Hays Woods Property Today, 2016-Present
In June of 2016, Pittsburgh’s Urban Redevelopment Authority (URA) purchased Hays Woods land and mineral rights from Pittsburgh Development Group II for $5 million with the intention that it would become the city’s largest urban park.
Following through on that plan, the URA Board voted in November 2017 to sell the majority of the land to the city of Pittsburgh for $1 (title transfer pending). However, they withheld 89 acres at the north end of the site for a possible residential development (blue outline in the map above).
In December of 2017, The Department of Conservation and Natural Resources (DCNR) awarded a $800,000 grant to URA to help defray costs of the site’s purchase. In early 2018, Richard King Mellon Foundation gave $2 million to Western Pennsylvania Conservancy (WPC) on behalf of Hays Woods; WPC gave that amount to the URA.
In April of 2018, Pittsburgh Mayor Peduto ordered the formation of a task force to consider the design of Pittsburgh’s future Hays Woods park. The 21 member group is composed of members of the community, environmental advocates and foundation representatives. Task Force committees considered the Hays Woods environment, trail development, programming and education. The DRAFT Hays Woods Task Force Report, April 2019, is available at the Department of City Planning website. The overview is here; Draft Report and Appendix A are on DCP Documents and Maps page.
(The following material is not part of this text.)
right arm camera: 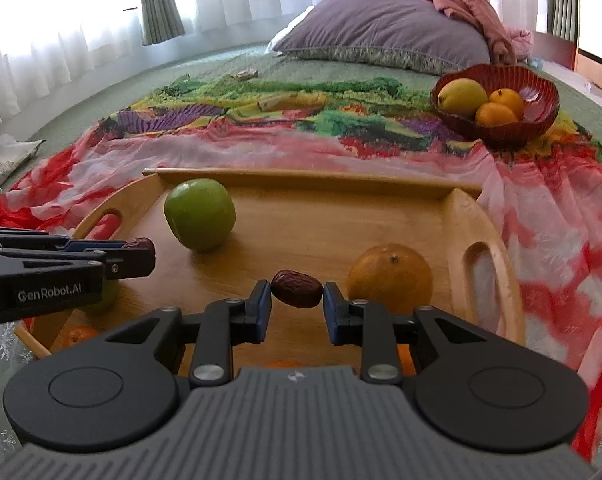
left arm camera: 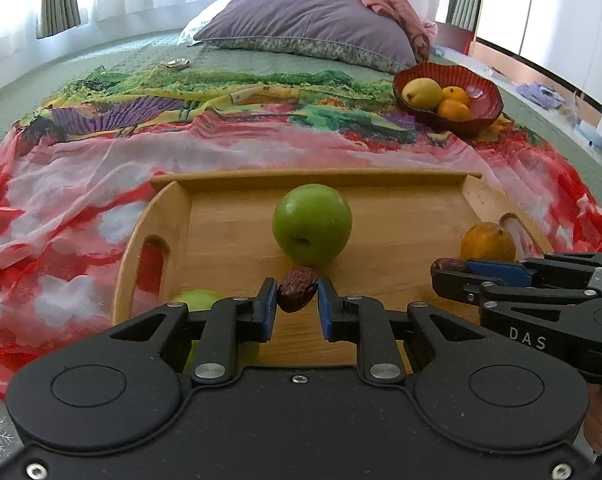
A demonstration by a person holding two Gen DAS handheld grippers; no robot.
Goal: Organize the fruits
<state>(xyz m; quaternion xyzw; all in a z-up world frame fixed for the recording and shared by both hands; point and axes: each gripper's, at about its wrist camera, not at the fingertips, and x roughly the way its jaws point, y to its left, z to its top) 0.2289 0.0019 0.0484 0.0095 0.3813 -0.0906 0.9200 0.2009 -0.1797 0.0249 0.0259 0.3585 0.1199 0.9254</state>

Racetrack Proposal, 2003-2009
Proposed Palisades Project
Prior to the URA’s purchase, Hays Woods was owned by Pittsburgh Development Group II (PDG), who bought the land in 2003 for $1 million to develop Pittsburgh Palisades Park. Anticipated build-out was to last 20 to 30 years and include a thoroughbred racetrack, casino, commercial area and residential homes.
Preparing the site for development would have involved deforestation and coal mining using mountain top removal (MTR) mining methods. To level the site, the forest’s hills would have been excavated to depths of up to 200 feet and the overburden used to fill in stream valleys and wetlands. The overall elevation of the site would have been reduced by 90 feet.
The Palisades Project was challenged by local environmental groups, the Department of Environmental Protection, the U. S. Army Corps of Engineers, the Pennsylvania Game Commission and other agencies. The project’s mining and gaming permits were denied. In 2009, PDG’s appeal was also denied and the project halted.
Industrial Past, 1930’s-1988
Hays Woods 9/25/1938
Jones and Laughlin Steel Corporation (J&L) purchased Hays Woods and consolidated ownership of the farms and coal and gas mines in the 1930’s. A research laboratory was established on a small portion of the site. In 1974, Long-Temco-Vought Corporation( LTV) acquired J&L and the laboratory was closed. The laboratory and it’s grounds were sold, and the site is now a private academy. Although overhead power lines and underground gas pipelines cross the property, Hays Woods remained unused by industry for many decades. In 1988 LTV Steel sold Hays Woods in bankruptcy court to DGD Realty for $2.71 million.
Forest and Farms, First Settlers to 1930’s
One of the earliest recorded uses of Hays Woods was a farm established on the wooded plateau by Samuel Hays. Later, his daughter married, and the Glass Farm shared the highland above the Monongahela River. Below the bluffs along the river, a community developed. The Six Mile Ferry crossed the Monongahela near the mouth of Streets Run to connect to the community of Glenwood. Hays Woods was rich with bituminous coal, and the Hays family had several operating drift and deep shaft mines.
Western Pennsylvania’s first modern inhabitants were members of the Shawnee and Lenape Indian tribes. Arrowheads and tomahawks from these nations have been found in the Baldwin area. Eventually these tribes, which were friendly to white settlers, were overcome by the Iroquois Nation around the time of the French and Indian War (1754 until 1758). In the 1700s, French and English fur traders were active in the area. From 1700 to 1800, most of the colonial settlers were farmers. They traded produce and livestock and supplemented their food supply with the region’s plentiful game and fish.